Вода из ковшика льётся на макушку, вместе с намокшими прядями стекает по лицу и шее и каплями струится дальше по плечам. Гилберт осторожно тянется рукой, очень несмело касаясь мокрой слипшейся чёлки. Брейк даже не дёргается машинально в сторону, как всякий раз, стоит чьей-то руке дотронуться до его волос или оказаться на уровне глаз, а лишь скорее по привычке закрывает левое веко, позволяя убрать волосы со своего лица. В некоторых местах пряди, обычно мягкие, с трудом отделяются одна от другой, будто склеенные. Пока Гилберт отмывает его волосы от пыли, земли и крови, зарываясь в них длинными пальцами, Брейк успевает почти задремать в своём полусидячем положении под действием бережных касаний. Он приходит в чувства лишь когда на голову вновь выливается тёплая вода, смывая пену.

Гилберт осторожничает, стараясь не потревожить ран Брейка, не задеть мочалкой ни единой ссадины на коже. Ощутив, как вместо грубого мочала печати на его груди касаются нежные пальцы, Брейк замирает и даже дышит неглубоко, поверхностно, боясь спугнуть их. Гилберт робко гладит по контуру циферблат, на котором давно истекло время Кевина Регнарда (забавно носить на теле вечное напоминание о том, что живёшь в долг, но в какой-то момент сил на самоиронию уже не осталось). Прикосновения обрываются слишком скоро, оставив фантомные ощущения на коже и что-то ещё, невысказанное, но теперь не имеющее значения.

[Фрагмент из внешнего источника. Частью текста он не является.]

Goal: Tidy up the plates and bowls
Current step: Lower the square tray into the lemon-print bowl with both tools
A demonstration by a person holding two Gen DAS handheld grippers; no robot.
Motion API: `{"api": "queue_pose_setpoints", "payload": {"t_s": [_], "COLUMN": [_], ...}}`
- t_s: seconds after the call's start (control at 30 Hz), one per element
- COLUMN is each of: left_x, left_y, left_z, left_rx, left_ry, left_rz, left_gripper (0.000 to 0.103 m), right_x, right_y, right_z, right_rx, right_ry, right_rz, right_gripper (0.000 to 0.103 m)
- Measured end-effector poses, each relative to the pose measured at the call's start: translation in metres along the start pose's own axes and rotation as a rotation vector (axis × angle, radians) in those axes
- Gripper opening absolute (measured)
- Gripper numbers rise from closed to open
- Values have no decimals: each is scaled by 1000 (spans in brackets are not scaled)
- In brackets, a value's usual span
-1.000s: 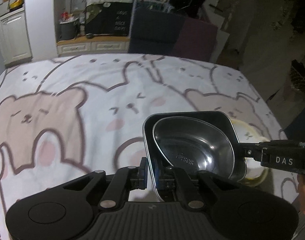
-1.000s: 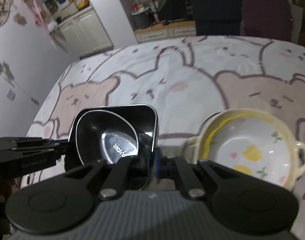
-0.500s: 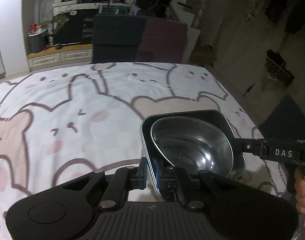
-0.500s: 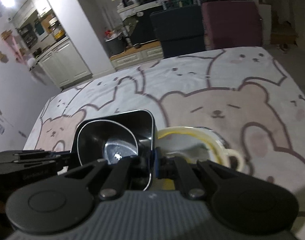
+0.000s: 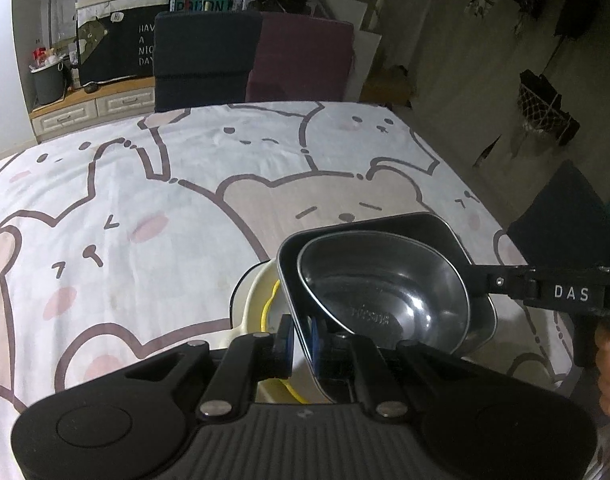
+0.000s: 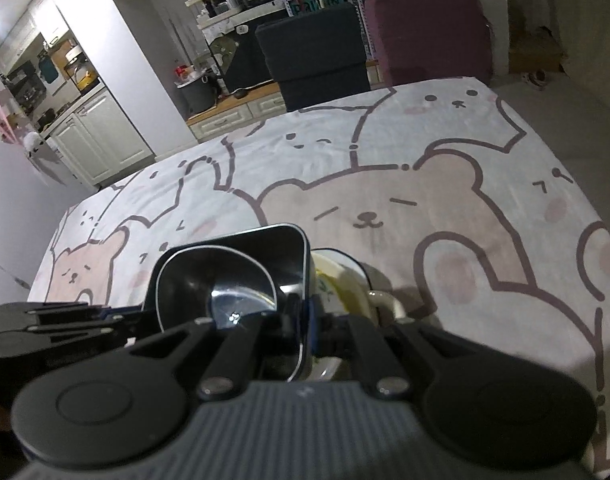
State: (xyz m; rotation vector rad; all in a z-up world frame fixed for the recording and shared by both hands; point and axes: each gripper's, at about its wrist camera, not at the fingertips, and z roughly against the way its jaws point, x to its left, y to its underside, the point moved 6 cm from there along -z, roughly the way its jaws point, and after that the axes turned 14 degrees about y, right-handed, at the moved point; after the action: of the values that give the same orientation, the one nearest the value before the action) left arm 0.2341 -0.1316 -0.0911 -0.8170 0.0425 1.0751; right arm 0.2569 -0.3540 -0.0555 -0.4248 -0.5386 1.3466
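Steel tray holding a metal bowl hangs between 2 downward-tilted grippers: left gripper and right gripper each clamp opposite rims, over a cream bowl on the bear-print cloth.

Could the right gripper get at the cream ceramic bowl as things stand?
Probably not: the right gripper is shut on the square black tray's rim, and the tray, carrying a steel bowl, hangs over the cream ceramic bowl.
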Motion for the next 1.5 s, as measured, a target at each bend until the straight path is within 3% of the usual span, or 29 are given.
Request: {"api": "queue_pose_setpoints", "payload": {"t_s": [0.47, 1.5], "left_x": [13, 13], "left_y": [4, 8], "left_z": [-18, -32], "left_rx": [67, 114], "left_ry": [-16, -17], "left_rz": [22, 19], "left_gripper": [9, 11], "right_x": [7, 9], "right_y": [-1, 2], "right_z": [-24, -38], "right_rx": [70, 128], "right_ry": [8, 40], "right_rz": [38, 59], "right_gripper": [5, 5]}}
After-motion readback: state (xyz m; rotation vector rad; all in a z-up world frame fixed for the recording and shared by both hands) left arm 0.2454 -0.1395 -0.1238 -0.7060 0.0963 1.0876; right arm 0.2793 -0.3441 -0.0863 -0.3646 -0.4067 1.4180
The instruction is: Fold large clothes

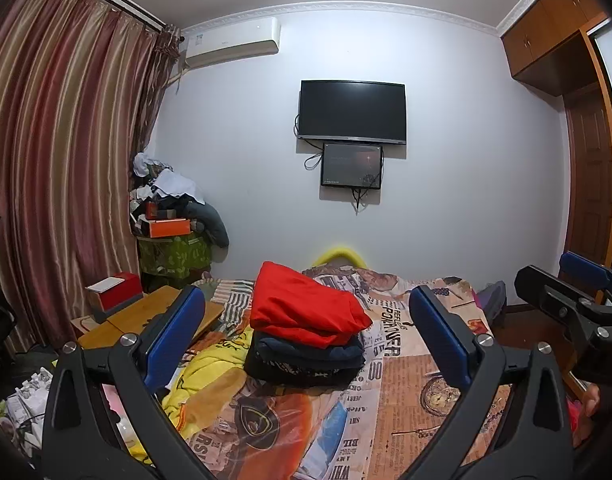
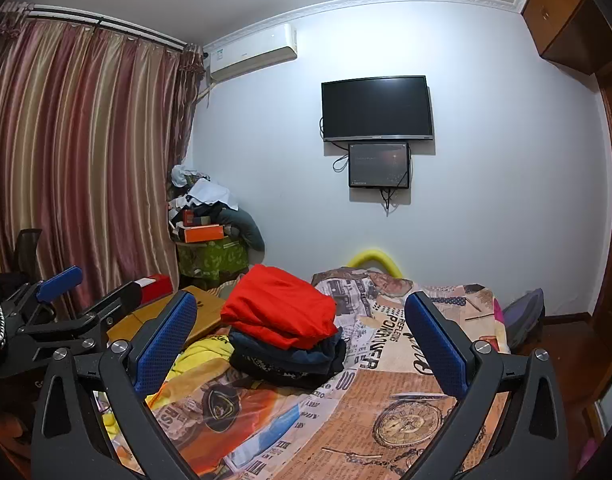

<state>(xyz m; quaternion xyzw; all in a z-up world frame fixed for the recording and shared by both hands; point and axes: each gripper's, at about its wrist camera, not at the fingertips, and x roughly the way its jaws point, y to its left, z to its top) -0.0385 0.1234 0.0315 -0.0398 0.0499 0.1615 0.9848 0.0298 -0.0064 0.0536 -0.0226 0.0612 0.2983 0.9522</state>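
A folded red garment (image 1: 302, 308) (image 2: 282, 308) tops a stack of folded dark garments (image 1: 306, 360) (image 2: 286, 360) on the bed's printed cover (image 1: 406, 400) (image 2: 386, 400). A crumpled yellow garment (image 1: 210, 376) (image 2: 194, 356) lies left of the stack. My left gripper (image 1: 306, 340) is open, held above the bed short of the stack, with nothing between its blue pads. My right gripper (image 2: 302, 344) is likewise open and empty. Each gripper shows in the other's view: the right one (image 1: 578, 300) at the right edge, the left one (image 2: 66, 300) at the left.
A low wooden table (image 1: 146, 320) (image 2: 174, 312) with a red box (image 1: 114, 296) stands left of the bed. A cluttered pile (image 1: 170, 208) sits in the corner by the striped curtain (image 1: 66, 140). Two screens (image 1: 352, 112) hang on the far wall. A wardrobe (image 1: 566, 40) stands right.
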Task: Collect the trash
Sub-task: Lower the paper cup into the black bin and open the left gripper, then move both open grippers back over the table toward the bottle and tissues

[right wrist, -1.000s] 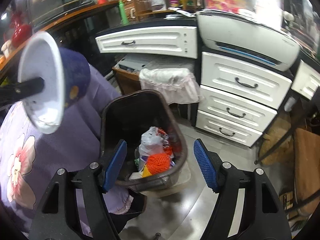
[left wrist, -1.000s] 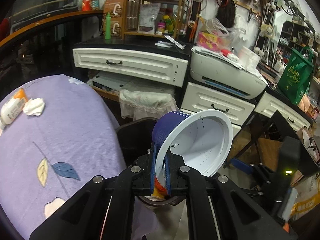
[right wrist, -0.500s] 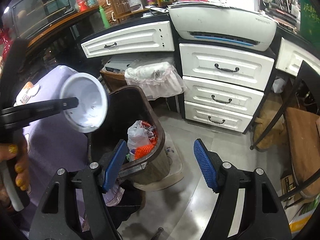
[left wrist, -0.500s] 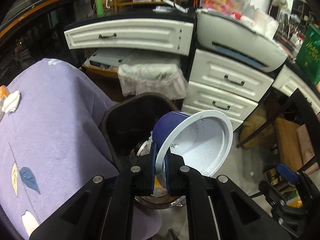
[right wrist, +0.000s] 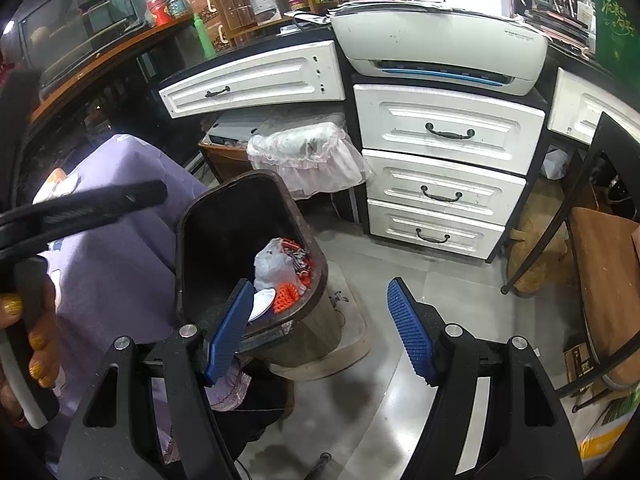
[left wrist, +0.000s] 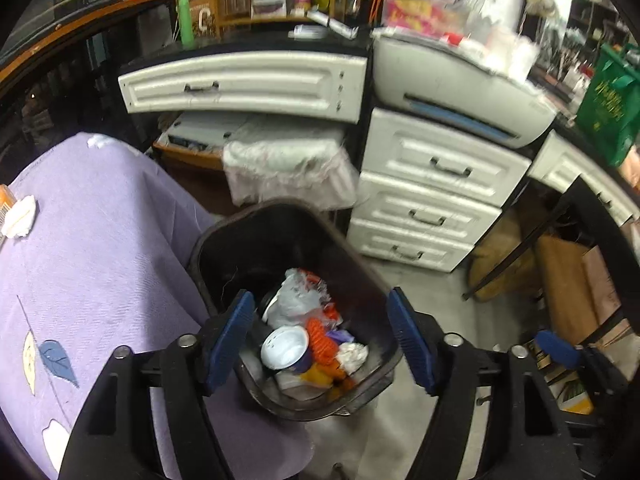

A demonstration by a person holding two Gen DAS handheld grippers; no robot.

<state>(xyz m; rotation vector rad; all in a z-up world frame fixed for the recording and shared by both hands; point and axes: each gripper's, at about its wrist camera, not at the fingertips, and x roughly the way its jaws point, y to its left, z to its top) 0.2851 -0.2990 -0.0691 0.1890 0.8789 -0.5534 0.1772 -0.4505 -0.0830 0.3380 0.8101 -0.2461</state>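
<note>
The blue bowl (left wrist: 285, 350) lies in the dark bin (left wrist: 224, 236) on its side, its white mouth turned up, among an orange net (left wrist: 320, 340), a grey plastic bag (left wrist: 294, 300) and a crumpled white tissue (left wrist: 352, 354). Half a second earlier it was clamped by its rim between the fingers of the left gripper (left wrist: 320, 338), tilted over the bin. Those blue-padded fingers now stand wide apart and released, straddling the bin's near rim with nothing between them.

From the right wrist view, the bowl (right wrist: 263, 304) shows as a white disc low in the bin (right wrist: 208, 216), beside the net (right wrist: 286, 298) and under the bag (right wrist: 276, 266). The left gripper (right wrist: 96, 204) reaches in from the left edge above the purple cloth, where it earlier carried the bowl; it now carries nothing. The hand (right wrist: 28, 336) on its handle has yellow-painted nails.

The right gripper (right wrist: 320, 332) is spread open and empty, as it was before, one finger (right wrist: 228, 334) over the bin's near rim and the other over the grey floor (right wrist: 400, 272).

The cloth-draped bench (left wrist: 100, 260) sits just left of the bin, with a white wad (left wrist: 22, 216) still lying on it near its left edge. Behind the bin stand white drawers (left wrist: 432, 200) and a printer (left wrist: 460, 96).
</note>
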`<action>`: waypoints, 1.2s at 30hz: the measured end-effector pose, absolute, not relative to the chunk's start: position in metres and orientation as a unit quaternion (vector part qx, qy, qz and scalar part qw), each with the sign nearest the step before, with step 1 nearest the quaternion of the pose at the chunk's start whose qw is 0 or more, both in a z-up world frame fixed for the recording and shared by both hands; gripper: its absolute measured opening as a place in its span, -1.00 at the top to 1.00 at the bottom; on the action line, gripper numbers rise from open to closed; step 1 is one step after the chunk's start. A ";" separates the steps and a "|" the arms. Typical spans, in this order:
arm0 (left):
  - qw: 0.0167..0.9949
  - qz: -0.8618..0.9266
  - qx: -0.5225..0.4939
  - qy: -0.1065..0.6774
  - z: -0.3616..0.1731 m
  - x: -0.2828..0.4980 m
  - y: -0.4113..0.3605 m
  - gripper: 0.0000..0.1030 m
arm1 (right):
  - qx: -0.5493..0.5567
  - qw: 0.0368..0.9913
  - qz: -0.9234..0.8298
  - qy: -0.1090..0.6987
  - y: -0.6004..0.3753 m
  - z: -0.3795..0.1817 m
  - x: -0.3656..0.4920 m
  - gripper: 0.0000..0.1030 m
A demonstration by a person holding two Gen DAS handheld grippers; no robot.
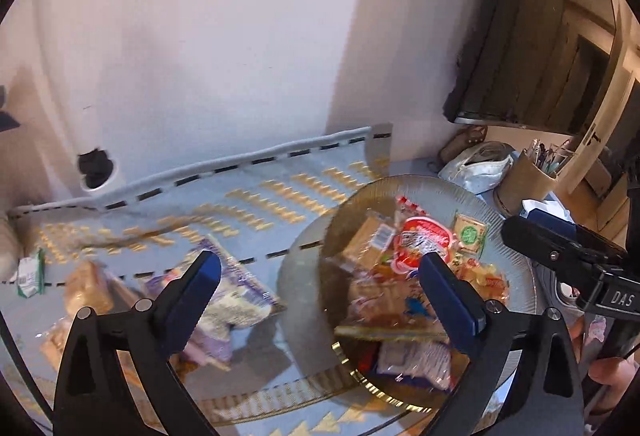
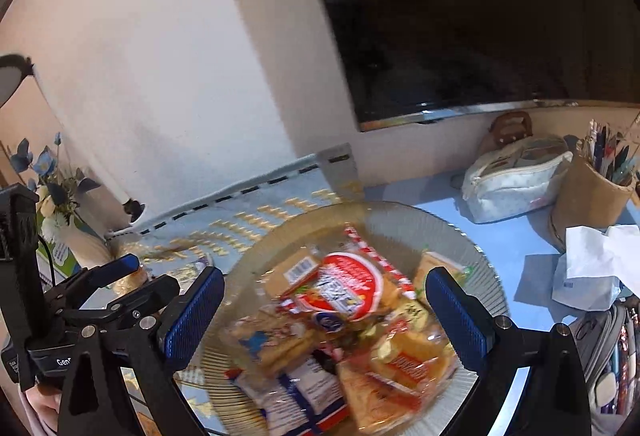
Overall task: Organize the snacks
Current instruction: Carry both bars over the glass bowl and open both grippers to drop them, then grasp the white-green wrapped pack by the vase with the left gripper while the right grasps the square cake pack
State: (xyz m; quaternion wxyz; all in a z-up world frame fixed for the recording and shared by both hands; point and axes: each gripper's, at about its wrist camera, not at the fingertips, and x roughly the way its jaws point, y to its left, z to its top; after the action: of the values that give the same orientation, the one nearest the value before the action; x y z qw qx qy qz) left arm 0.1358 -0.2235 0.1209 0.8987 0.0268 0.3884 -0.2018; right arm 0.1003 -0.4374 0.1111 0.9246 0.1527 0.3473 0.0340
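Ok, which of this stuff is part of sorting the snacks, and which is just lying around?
Part of the job: glass plate piled with snack packets, red-labelled packet, purple packet and green-white packet loose on the cloth.

Just lying about: pen cup, white pouch, crumpled tissue, flowers.

You get soft, even indoor light on the pale wall [image 1: 224, 36]. Motion blur smears the snack packets [image 2: 344, 300] and the glass bowl [image 1: 516, 248] rim in both views. Fisheye bending curves the edges, and the dark screen [image 2: 480, 16] shows faint glare.
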 end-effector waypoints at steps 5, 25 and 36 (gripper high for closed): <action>0.906 -0.179 0.017 0.383 0.131 0.135 -0.187 -0.93 | 0.152 0.927 0.044 0.340 -0.407 0.120 0.097 -0.95; 0.918 -0.045 -0.022 0.394 0.123 0.159 0.016 -0.93 | 0.131 0.926 0.141 0.326 -0.238 0.129 0.119 -0.95; 0.900 0.060 -0.073 0.425 0.055 0.206 0.100 -0.93 | 0.076 0.900 0.202 0.380 -0.139 0.070 0.176 -0.95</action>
State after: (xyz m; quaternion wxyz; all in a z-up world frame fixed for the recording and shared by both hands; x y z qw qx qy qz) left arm 0.2062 0.0999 0.0555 0.9000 -0.0730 0.4254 0.0599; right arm 0.1761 -0.1392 0.0702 0.8996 0.0759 0.3796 0.2020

Сонливость, едва отпустившая с дороги, вновь возвращается, наваливаясь тяжким грузом, и Брейк кладёт руку на бортик, а голову поверх руки. Пока он отмокает в ванной, Гилберт садится рядом, устроившись прямо на полу и запрокинув голову назад. В тишине чиркает спичка, раздаётся запах табачного дыма и усталый, полный облегчения вздох. У них обоих выдалась непростая ночь.

В прохладном помещении вода остывает слишком быстро, но руки Гилберта вновь возвращают Зарксиса в тепло, заворачивая в огромное махровое полотенце. Словно усталый ребёнок, Брейк роняет голову на его плечо, утыкаясь кончиком носа под расстёгнутый воротник рубашки, куда-то в основание шеи, и засыпает раньше, чем оказывается в собственной постели.